Afin de rendre les deux cas exposés parfaitement analogues, il aurait fallu qu'il y eût résistance réelle de la part des vaisseaux en question, ou au moins de la part de la flotte ennemie qui les avait à cette époque sous sa protection, de manière à les joindre inséparablement aux actes de l'ennemi. Dans notre cas il n'y a pas eu de résistance réelle de la part des uns ni des autres, mais seulement une résistance par interprétation de la part des vaisseaux neutres y impliqués, par le fait de s'être joints au

convoi de l'ennemi. Ceci, toutefois, ne fut tout au plus qu'une simple intention de résister, qui ne fut jamais mise à effet, et ne fut jamais considérée dans le cas d'un seul vaisseau comme emportant la peine de la confiscation.
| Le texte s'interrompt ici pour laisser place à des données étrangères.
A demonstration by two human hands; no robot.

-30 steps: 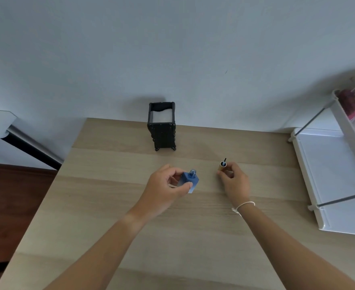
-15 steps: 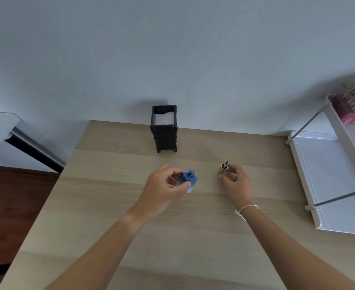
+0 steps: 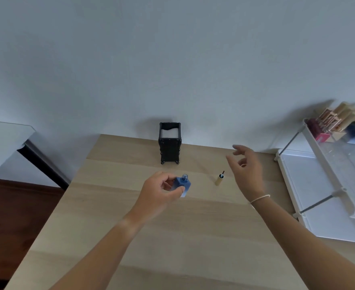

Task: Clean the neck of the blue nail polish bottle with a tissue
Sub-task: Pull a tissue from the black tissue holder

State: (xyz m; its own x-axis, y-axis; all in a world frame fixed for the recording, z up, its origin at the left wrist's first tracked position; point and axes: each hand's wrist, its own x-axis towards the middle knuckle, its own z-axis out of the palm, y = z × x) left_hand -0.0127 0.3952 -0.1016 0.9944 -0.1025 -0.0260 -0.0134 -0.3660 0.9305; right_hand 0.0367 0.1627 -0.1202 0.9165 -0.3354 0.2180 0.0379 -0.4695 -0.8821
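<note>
Left hand (image 3: 162, 192) grips the blue nail polish bottle (image 3: 182, 185) by its body, thumb in front, fingers behind, bottle appears lifted slightly off the worktop (image 3: 172, 237), though contact underneath can't be confirmed. Neck (image 3: 185, 177) is uncapped and pointing up, clear of the fingers, likely so it's exposed for wiping and nothing spills. Just right of that hand, gold cap (image 3: 219, 180) rests alone on the worktop with its brush (image 3: 223, 172) sticking up and away, probably parked so wet bristles don't touch the wood. Right hand (image 3: 246, 166) hovers beyond and right of the cap, empty, fingers loosely spread and curled, holding nothing; thin white band (image 3: 260, 198) on that wrist. Beyond the left hand, near the wall, black holder (image 3: 169, 146) with white tissue (image 3: 169, 133) showing at the top, well apart from both hands. Judgement: the free hand looks set to fetch a tissue; no wiping done yet. Far right of the right hand, white rack (image 3: 318, 185) with blurred cosmetics (image 3: 337, 124), contents unclear.
</note>
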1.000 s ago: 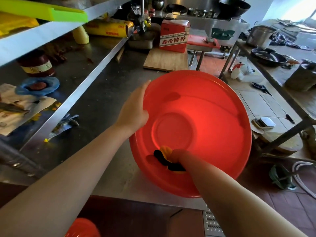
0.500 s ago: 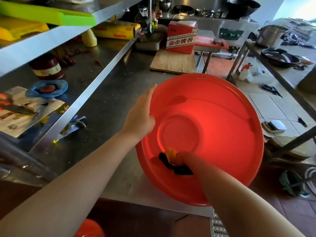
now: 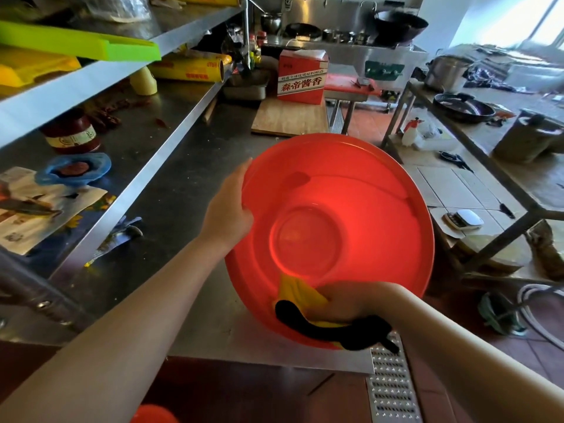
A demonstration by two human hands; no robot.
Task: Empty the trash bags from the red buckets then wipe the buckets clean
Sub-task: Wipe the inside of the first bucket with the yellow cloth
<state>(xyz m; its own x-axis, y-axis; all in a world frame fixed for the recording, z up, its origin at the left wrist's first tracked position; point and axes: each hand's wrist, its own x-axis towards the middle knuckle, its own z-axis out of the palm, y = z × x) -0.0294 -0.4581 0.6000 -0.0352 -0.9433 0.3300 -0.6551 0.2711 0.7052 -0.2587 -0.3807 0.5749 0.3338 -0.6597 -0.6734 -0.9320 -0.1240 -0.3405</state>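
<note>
Steel runs the length of the counter [image 3: 189,184], a long kitchen worktop with a raised shelf [image 3: 91,77] along its left side and red floor tiles beyond its near edge. Landmark here is the red bucket [image 3: 360,190], tipped so its open mouth faces the camera over the counter's near right corner; its round base shows empty and glowing with light from behind. The left hand [image 3: 227,209] grips the bucket's left rim, thumb inside and fingers curled round the outside. The right hand [image 3: 351,303] is at the bucket's lower rim, closed around a yellow and black cloth [image 3: 300,296] that is pressed against the inner wall near the edge. Behind the bucket a red carton [image 3: 302,76] with printed characters stands on a wooden board [image 3: 287,119]. Left of the bucket, under the shelf, sit a dark jar [image 3: 71,132] and a blue dish [image 3: 73,169] holding something dark, with a roll of cling film [image 3: 189,68] further back. Right of the bucket a second table [image 3: 488,154] carries a dark pan [image 3: 464,106] and a steel pot [image 3: 447,71]; what they hold cannot be seen. Below the bucket, at the bottom edge, part of another red object [image 3: 154,413] shows beside a floor drain grate [image 3: 390,389].
</note>
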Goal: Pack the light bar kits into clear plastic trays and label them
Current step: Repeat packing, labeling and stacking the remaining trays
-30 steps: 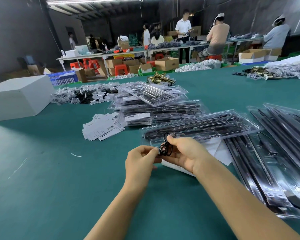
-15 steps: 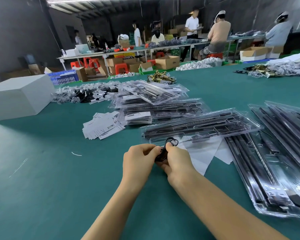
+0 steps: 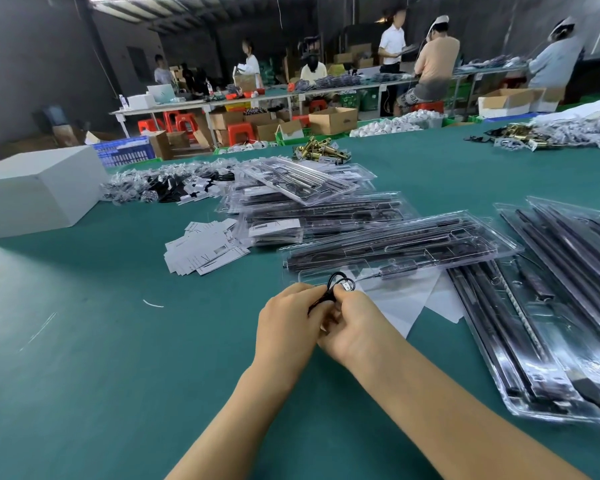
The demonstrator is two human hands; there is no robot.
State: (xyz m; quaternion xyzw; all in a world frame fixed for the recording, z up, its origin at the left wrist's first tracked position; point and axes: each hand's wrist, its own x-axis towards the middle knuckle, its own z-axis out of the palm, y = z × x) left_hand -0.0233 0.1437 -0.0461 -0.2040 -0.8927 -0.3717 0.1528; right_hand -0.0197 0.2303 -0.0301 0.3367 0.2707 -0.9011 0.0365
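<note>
both hands meet just in front of the open clear tray [image 3: 399,251] on the green counter [image 3: 118,375]. left hand [image 3: 286,327] and right hand [image 3: 355,327] pinch 1 looped black cable [image 3: 336,289]. tray's empty near pocket lies directly beyond the grip, long axis left-right; right hand nearer, judged.

A white box [image 3: 35,188] sits on the green table [image 3: 84,375]. Right of the box, at the table's far edge, lie brass fittings [image 3: 321,150]. Beyond the box stand red stools [image 3: 181,121] and cardboard cartons [image 3: 333,120].
</note>
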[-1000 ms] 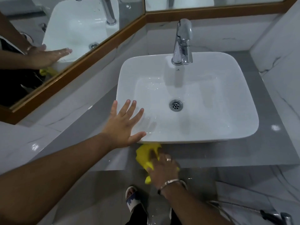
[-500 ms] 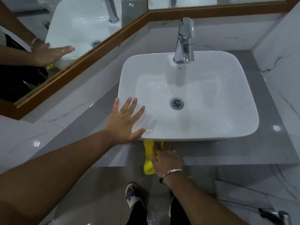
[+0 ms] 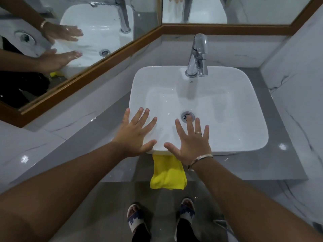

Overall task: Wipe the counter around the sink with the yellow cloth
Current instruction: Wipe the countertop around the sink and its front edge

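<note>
Chrome faucet [image 3: 197, 56] at the back – wood-framed mirror [image 3: 97, 65] behind, sandals [image 3: 135, 218] on the floor below

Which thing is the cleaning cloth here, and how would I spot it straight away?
Start at the white sink set on the grey counter. Just below its front rim, between the two forearms, the yellow cloth lies on the counter and droops over its front edge. It is the only bright yellow thing, and neither hand touches it.

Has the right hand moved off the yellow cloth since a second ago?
Yes. The right hand left the yellow cloth and rose over the sink front rim, open.
</note>
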The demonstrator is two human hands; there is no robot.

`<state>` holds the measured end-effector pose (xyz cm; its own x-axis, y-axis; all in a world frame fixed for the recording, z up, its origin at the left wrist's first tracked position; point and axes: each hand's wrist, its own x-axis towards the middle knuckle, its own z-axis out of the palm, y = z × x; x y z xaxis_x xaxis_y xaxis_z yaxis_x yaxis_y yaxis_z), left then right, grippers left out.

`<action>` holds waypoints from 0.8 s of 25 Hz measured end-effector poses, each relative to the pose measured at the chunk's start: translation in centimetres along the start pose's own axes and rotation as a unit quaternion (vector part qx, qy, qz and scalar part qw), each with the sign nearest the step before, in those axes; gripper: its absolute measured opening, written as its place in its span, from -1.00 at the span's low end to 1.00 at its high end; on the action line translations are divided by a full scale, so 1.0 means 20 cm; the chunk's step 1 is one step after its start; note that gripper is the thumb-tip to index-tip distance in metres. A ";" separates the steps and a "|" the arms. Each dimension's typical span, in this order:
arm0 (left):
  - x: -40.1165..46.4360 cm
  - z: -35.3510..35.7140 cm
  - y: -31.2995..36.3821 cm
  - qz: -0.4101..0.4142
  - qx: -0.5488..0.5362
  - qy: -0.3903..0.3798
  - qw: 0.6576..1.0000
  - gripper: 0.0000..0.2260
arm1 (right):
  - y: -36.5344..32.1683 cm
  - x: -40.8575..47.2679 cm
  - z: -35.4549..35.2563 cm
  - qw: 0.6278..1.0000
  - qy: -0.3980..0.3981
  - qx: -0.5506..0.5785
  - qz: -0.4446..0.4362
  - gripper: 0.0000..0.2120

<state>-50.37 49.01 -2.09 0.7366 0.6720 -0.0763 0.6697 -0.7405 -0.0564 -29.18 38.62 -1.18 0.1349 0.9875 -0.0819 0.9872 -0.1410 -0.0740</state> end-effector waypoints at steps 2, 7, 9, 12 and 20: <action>-0.01 -0.01 0.01 -0.028 -0.012 0.024 0.999 -0.24 | 0.01 0.01 0.07 1.000 -0.016 -0.016 -0.002 -0.17; -0.41 0.19 0.19 -0.098 -0.138 0.198 0.966 -0.47 | 0.00 0.02 0.07 1.000 -0.027 -0.015 -0.002 -0.20; -0.58 0.30 0.44 0.051 -0.183 0.202 0.961 -0.75 | 0.00 0.02 0.07 0.999 -0.032 -0.012 0.000 -0.19; -0.39 0.32 0.72 0.201 -0.172 0.024 0.964 -0.82 | 0.00 0.02 0.07 0.999 -0.036 -0.002 0.004 -0.17; -0.33 0.49 0.46 0.169 -0.140 0.020 0.975 -0.59 | 0.02 0.05 0.06 0.997 -0.081 -0.007 -0.005 -0.15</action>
<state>-49.96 37.73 -11.96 0.9192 0.3937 -0.0036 0.3830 -0.8921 0.2396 -28.77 39.38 -2.47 0.1102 0.9642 -0.2411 0.9898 -0.1285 -0.0613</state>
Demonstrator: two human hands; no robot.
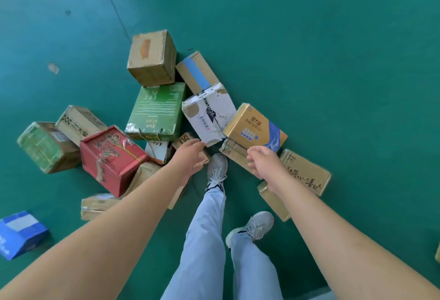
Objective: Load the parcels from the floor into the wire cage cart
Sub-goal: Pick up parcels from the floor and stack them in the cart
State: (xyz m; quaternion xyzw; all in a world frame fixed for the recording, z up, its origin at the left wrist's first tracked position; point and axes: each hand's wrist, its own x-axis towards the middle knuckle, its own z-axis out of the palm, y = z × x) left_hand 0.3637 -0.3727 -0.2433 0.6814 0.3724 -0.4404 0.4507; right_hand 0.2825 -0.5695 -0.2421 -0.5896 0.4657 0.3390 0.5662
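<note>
Both hands, the left hand (190,154) and right hand (262,162), reach down empty with loosely curled fingers toward parcels (209,114) heaped on the green floor (333,61). The wire cage cart is out of view; loading looks barely begun. Open floor lies beyond the pile.

Teal-green floor (309,37) everywhere, and on it a red box (112,159), a green box (158,109), a white box with black print (208,114), a gold box with a blue swirl (256,126), plain brown cartons (152,58) and a blue-and-white parcel (20,233).
</note>
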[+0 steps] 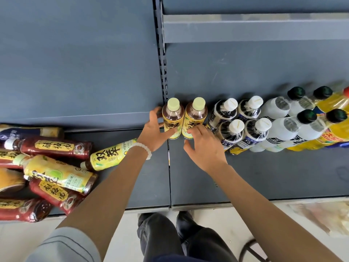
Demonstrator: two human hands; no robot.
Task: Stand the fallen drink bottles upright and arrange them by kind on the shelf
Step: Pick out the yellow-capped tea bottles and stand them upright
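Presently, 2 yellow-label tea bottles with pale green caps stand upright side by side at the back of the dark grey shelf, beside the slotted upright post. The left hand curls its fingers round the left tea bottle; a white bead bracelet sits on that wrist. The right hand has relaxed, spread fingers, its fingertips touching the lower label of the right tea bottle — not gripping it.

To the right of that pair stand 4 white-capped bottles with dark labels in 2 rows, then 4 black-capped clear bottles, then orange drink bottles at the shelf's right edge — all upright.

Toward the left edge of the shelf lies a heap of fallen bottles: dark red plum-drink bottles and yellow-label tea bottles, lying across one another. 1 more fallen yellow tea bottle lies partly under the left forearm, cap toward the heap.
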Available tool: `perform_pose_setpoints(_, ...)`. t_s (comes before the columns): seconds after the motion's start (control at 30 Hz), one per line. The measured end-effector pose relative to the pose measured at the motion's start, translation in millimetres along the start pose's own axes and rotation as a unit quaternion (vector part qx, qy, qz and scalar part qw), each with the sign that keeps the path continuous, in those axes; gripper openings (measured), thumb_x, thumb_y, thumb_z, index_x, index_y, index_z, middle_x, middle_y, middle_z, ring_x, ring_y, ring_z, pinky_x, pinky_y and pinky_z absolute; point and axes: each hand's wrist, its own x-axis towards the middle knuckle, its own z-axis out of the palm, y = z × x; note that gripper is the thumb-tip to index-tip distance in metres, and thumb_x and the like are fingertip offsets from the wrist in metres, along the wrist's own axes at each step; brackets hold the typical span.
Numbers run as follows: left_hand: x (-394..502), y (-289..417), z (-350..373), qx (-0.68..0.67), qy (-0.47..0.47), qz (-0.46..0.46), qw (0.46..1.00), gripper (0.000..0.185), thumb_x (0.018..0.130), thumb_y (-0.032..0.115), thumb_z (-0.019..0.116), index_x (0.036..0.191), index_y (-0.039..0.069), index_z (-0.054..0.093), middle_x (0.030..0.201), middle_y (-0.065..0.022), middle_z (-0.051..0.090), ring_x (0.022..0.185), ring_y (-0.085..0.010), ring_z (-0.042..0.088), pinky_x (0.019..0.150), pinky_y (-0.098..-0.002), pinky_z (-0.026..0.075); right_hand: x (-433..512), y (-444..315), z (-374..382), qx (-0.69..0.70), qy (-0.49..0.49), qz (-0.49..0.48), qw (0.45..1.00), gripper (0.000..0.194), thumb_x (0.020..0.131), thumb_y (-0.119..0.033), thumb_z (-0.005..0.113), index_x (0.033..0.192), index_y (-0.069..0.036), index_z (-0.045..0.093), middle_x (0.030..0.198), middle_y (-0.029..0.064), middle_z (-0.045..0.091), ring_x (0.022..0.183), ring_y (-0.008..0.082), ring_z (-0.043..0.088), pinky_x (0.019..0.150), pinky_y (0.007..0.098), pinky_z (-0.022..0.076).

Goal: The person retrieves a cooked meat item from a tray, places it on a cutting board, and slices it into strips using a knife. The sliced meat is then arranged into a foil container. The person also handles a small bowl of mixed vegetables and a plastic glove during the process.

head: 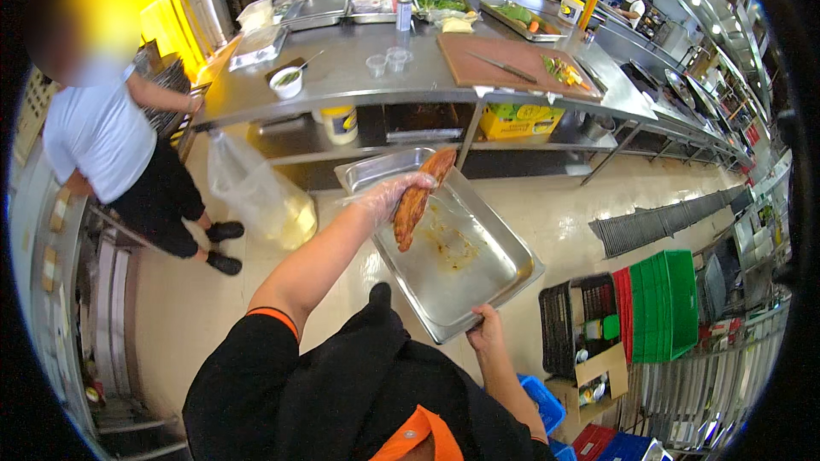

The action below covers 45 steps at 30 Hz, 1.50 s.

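In a clear plastic glove, my left hand [398, 197] grips a long browned piece of cooked meat [416, 205] by its middle. The meat is raised over a rectangular stainless steel pan [477, 298], whose bottom shows brown juices and small bits. My bare right hand [487, 328] clasps the rim at the pan's near corner, with the thumb over the edge. The pan is held in the air above the floor, slightly askew. Part of the meat is hidden behind the gloved fingers.
Ahead runs a steel counter [346, 70] with a brown cutting board [471, 67], a knife [503, 67], trays and a white bowl [286, 83]. A person [102, 134] stands at left beside a clear plastic bag [256, 198]. Green crates [663, 307] and a cardboard box [602, 374] sit at right.
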Motion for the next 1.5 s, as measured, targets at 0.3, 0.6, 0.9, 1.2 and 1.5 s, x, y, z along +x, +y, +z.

Mais la résistance du maître d'un seul navire, supposée analogue au cas d'un convoi, doit se rapporter à un maître neutre, dont la résistance, d'après le droit des gens établi, entraînerait pour le navire et la cargaison la peine de la confiscation. Le même principe cependant ne s'appliquerait pas au cas d'un maître ennemi, lequel a le droit incontestable de résister à son ennemi, et dont la résistance ne saurait affecter le propriétaire neutre de la cargaison, à moins qu'il ne fût à bord, et ne prît une part réelle à la résistance. Tel fut dans un cas semblable le jugement de sir W. Scott. De même aussi le droit d'un neutre de transporter ses biens même à bord d'un vaisseau belligérant armé, fut solennellement reconnu par la décision du plus haut tribunal judiciaire des États-Unis, pendant la dernière guerre avec la Grande-Bretagne, après une discussion trèssavante dans laquelle on examina et on considéra à fond tous les principes et toutes les analogies du droit public ayant trait à la question.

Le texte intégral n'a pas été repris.